● **GOAL OF THE EXERCISE**: Without the pictures, write the listing out again exactly as it appears.
INFORMATION SUPPLIED section start
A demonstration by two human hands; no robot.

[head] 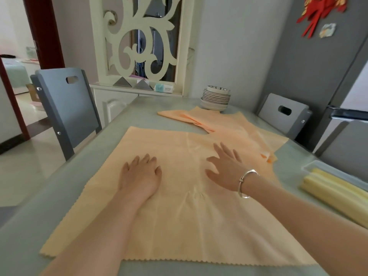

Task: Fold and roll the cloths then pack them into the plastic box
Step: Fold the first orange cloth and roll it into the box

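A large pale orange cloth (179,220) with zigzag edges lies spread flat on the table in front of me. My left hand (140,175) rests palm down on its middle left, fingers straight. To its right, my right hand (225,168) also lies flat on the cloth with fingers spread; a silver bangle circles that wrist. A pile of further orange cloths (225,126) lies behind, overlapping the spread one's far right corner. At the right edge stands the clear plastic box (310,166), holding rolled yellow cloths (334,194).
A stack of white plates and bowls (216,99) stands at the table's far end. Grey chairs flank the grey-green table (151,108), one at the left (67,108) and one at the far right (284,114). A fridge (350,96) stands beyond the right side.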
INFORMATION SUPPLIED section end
● **EXERCISE RESPONSE**:
A demonstration by two human hands; no robot.

[head] 

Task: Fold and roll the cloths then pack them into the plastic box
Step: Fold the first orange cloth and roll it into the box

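A large pale orange cloth (179,220) with zigzag edges lies spread flat on the table in front of me. My left hand (140,175) rests palm down on its middle left, fingers straight. To its right, my right hand (225,168) also lies flat on the cloth with fingers spread; a silver bangle circles that wrist. A pile of further orange cloths (225,126) lies behind, overlapping the spread one's far right corner. At the right edge stands the clear plastic box (310,166), holding rolled yellow cloths (334,194).
A stack of white plates and bowls (216,99) stands at the table's far end. Grey chairs flank the grey-green table (151,108), one at the left (67,108) and one at the far right (284,114). A fridge (350,96) stands beyond the right side.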

Nothing further is needed for the exercise.